I giovani. Ne hanno parlato tutti, ricordate durante le primarie e mentre cresceva l’astro di Matteo Renzi? Giovani dappertutto, pareva di essere nell’ultima scena di un’apocalisse generazionale in cui il merito e la freschezza avrebbero vinto su tutto. Se c’è stato un politico che ha parlato di giovani è l’attuale Presidente del Consiglio. Eppure i giovani, in Italia, sono una minoranza rumorosa che le statistiche continuano a vedere in numerico declino, generazioni contate in termini di produttività e di previdenza prevista o che farciscono gli allarmi occupazionali. Sui giovani oggi scrive bene Michela Murgia che ci invita a pensarci tornando un po’ più umani, come piace a noi:
Un paese incapace di mettere in relazione la scuola propria delle istituzioni con la scuola impropria dei saperi e dei valori sociali può sviluppare al massimo le reti del familismo amorale, quello dove le risorse e le regole sono messe a servizio dei miei figli, privilegiati senza merito di cui non a caso sono pieni i luoghi di comando d’Italia, a qualunque livello.
Gli incubatori d’impresa sono importanti e se ne parla tanto e giustamente, ma non ci bastano: non esistono solo le imprese.
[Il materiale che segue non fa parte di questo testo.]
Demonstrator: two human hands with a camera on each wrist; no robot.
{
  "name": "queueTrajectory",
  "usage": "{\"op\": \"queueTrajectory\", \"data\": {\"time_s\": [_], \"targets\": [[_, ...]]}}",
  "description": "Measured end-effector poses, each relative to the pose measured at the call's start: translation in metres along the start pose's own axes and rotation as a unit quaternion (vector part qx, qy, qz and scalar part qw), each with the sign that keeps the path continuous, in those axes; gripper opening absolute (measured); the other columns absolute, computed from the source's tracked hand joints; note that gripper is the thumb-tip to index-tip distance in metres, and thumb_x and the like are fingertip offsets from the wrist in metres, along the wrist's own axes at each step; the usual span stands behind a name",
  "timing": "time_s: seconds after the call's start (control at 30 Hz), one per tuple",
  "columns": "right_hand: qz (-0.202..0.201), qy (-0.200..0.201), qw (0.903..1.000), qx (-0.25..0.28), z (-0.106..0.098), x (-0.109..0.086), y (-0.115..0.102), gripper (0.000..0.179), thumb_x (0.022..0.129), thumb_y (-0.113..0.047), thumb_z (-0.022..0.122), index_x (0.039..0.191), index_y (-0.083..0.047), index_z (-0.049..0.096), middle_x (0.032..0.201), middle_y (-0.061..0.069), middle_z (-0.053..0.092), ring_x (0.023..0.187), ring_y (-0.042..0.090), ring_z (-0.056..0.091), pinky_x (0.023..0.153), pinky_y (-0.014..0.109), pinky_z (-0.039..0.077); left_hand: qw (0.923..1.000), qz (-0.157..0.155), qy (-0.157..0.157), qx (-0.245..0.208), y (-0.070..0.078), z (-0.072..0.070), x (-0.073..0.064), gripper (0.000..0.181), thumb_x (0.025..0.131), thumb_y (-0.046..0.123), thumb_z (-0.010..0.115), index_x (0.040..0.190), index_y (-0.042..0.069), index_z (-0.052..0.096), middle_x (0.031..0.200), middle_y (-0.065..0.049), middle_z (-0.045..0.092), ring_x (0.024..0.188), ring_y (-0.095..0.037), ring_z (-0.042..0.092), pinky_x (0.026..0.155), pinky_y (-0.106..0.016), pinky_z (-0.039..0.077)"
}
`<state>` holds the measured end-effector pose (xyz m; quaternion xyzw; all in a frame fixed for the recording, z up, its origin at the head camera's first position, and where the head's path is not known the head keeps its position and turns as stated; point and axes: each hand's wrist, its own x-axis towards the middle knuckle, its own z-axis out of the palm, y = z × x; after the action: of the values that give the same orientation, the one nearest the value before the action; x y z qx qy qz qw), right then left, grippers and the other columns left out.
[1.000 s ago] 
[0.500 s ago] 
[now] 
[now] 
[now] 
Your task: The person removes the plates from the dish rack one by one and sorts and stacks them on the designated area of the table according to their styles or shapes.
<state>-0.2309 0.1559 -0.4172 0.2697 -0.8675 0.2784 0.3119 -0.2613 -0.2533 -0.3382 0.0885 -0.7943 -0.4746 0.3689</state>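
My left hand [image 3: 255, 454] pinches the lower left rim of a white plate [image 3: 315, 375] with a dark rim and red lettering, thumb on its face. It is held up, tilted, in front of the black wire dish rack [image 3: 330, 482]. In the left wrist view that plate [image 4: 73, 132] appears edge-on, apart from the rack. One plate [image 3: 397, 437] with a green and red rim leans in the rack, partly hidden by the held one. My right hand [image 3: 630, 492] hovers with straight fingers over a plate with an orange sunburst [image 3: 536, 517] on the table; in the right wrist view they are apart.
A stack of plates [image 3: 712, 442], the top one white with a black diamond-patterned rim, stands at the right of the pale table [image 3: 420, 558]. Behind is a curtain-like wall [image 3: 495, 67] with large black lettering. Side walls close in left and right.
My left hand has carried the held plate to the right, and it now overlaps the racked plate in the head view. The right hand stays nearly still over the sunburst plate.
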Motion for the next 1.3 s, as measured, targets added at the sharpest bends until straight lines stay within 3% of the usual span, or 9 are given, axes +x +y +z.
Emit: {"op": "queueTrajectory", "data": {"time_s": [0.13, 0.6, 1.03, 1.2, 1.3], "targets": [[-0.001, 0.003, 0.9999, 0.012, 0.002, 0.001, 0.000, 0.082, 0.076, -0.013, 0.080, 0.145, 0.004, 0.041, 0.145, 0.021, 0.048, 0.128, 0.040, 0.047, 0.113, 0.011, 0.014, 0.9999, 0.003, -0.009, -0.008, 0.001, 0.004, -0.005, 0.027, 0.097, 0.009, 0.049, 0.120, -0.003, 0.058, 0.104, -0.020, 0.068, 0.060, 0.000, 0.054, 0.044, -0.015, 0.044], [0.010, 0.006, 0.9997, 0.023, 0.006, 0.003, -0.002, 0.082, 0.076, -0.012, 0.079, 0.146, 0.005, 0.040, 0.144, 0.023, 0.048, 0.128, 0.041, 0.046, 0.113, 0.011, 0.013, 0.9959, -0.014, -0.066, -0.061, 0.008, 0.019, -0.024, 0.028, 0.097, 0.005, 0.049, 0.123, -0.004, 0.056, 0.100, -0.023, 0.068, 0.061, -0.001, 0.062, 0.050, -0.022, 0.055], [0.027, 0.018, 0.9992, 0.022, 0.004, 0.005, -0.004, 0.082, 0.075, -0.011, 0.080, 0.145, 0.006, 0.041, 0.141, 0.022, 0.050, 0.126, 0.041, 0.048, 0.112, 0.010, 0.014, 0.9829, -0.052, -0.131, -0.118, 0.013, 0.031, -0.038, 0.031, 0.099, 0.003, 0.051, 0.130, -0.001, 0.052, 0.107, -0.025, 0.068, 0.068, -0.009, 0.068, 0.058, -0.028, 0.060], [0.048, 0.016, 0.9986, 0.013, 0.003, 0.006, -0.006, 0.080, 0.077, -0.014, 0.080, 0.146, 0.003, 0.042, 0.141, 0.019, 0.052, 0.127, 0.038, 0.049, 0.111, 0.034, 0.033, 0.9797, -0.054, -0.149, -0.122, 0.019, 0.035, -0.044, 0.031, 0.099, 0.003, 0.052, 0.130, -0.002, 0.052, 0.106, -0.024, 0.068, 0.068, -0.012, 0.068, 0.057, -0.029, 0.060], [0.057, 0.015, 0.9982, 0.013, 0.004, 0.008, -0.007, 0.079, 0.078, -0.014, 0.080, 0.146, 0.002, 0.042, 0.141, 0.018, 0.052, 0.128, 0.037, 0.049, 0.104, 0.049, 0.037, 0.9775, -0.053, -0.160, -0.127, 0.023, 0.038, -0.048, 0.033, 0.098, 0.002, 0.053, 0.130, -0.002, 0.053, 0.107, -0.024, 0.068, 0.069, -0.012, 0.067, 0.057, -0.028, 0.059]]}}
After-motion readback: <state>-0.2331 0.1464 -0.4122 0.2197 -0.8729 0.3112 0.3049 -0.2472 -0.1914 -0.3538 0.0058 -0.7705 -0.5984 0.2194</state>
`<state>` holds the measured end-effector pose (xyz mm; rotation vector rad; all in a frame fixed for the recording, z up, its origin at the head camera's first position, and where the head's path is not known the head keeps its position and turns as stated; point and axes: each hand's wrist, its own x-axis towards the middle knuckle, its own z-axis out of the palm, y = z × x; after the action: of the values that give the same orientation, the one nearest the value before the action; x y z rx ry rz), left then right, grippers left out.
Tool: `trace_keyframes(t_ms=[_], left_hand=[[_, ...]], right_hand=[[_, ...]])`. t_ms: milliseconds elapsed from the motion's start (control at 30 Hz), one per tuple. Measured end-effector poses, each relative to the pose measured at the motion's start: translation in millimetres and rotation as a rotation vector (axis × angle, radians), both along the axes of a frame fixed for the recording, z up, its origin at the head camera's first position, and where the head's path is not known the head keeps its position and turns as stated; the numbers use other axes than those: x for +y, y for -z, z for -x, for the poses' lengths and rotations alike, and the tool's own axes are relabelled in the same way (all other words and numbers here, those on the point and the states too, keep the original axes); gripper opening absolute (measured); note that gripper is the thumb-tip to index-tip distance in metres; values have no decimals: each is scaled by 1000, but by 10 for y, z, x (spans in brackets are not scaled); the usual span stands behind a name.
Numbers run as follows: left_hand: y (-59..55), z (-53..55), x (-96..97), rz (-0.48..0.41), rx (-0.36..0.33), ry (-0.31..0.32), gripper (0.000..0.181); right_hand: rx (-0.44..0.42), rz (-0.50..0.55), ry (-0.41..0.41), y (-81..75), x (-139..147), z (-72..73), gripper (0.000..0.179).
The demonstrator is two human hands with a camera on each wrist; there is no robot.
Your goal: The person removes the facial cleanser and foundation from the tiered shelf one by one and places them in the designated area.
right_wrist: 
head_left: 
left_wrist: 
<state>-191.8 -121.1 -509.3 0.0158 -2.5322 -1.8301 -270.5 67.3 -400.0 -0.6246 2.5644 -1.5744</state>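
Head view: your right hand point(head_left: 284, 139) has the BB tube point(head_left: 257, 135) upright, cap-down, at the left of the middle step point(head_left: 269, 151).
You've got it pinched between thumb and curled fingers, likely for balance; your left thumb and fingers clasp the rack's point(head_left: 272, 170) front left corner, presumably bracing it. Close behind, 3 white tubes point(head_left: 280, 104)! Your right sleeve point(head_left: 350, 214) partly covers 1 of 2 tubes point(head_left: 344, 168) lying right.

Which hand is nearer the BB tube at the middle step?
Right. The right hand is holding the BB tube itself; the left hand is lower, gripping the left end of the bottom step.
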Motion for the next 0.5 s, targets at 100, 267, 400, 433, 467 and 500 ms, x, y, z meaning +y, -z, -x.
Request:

Prima delle imprese ci sono le persone, che vanno messe in grado di progettarsi. Prima dello start up, c’è il live-up. Ci occorrono incubatori di cuori, di anime, di speranze, di coraggio, luoghi in cui possano essere trasmessi quei saperi non produttivi che fanno di noi persone libere, cittadini responsabili e consapevoli. La sfida dei vecchi di oggi è trovare modi liberi per mettersi a servizio degli adulti di domani.